• [Exercise goal] Search the material below for the word "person" and copy every line in which it occurs.

====== Input ======

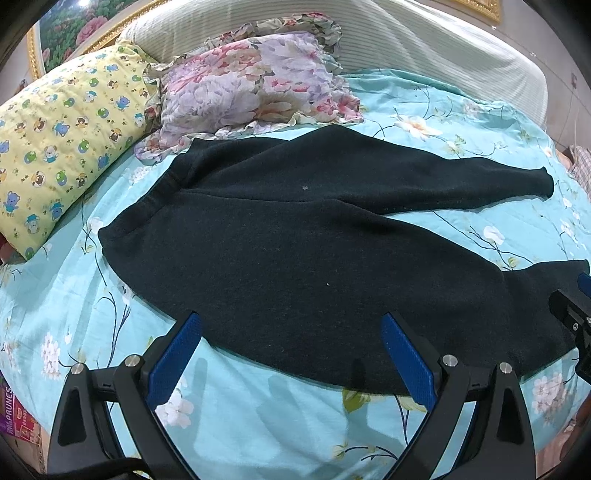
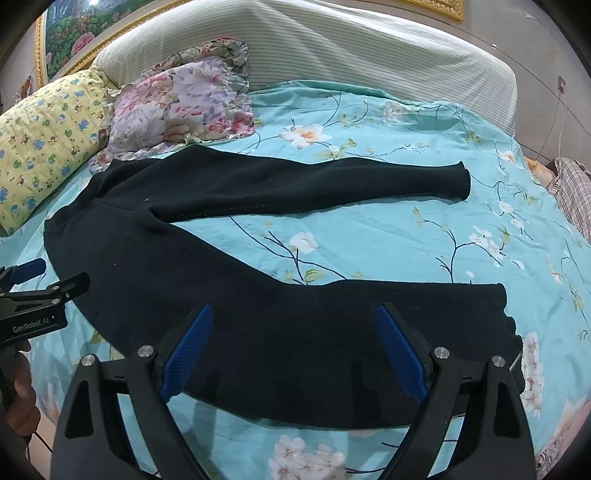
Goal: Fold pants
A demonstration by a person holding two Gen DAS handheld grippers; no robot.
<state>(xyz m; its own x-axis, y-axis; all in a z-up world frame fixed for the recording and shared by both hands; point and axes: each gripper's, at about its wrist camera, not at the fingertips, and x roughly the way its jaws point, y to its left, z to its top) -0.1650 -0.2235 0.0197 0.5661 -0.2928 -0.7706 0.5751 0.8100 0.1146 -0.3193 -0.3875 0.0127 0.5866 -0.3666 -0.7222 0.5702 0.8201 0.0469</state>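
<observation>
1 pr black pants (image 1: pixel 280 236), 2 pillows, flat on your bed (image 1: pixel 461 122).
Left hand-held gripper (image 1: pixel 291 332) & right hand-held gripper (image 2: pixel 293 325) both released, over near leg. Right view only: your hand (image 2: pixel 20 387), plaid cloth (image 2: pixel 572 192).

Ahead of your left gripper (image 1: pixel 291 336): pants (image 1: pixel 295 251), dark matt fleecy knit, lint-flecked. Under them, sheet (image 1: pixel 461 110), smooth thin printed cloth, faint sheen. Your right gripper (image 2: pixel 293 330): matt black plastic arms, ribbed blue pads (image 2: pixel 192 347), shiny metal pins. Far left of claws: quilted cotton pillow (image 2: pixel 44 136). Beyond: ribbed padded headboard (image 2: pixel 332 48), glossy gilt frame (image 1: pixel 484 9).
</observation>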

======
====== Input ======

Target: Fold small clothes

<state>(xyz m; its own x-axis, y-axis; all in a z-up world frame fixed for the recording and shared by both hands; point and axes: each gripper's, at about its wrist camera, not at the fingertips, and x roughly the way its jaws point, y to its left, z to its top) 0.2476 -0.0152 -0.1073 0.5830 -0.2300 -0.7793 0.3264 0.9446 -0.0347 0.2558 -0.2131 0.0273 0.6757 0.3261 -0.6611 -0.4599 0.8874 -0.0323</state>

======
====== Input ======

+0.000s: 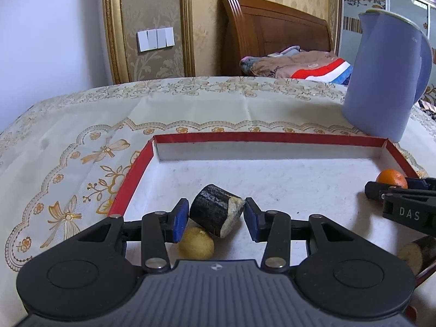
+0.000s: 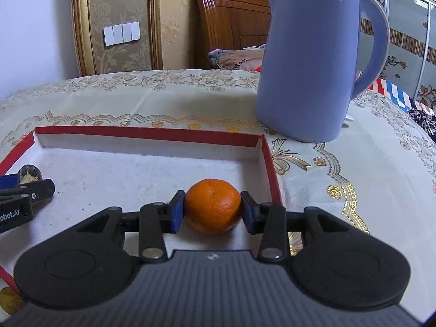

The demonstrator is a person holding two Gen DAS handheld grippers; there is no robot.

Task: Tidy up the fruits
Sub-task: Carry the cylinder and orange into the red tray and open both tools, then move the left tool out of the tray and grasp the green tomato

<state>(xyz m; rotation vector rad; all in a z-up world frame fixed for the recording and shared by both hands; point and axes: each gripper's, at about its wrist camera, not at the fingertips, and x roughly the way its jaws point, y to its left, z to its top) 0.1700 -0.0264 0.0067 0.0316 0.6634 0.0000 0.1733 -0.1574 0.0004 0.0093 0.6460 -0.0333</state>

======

• [Expected output]
A demonstration by a person holding two Gen DAS handheld grippers; no robot.
The demonstrator is a person holding two Gen DAS handheld grippers; there is no robot.

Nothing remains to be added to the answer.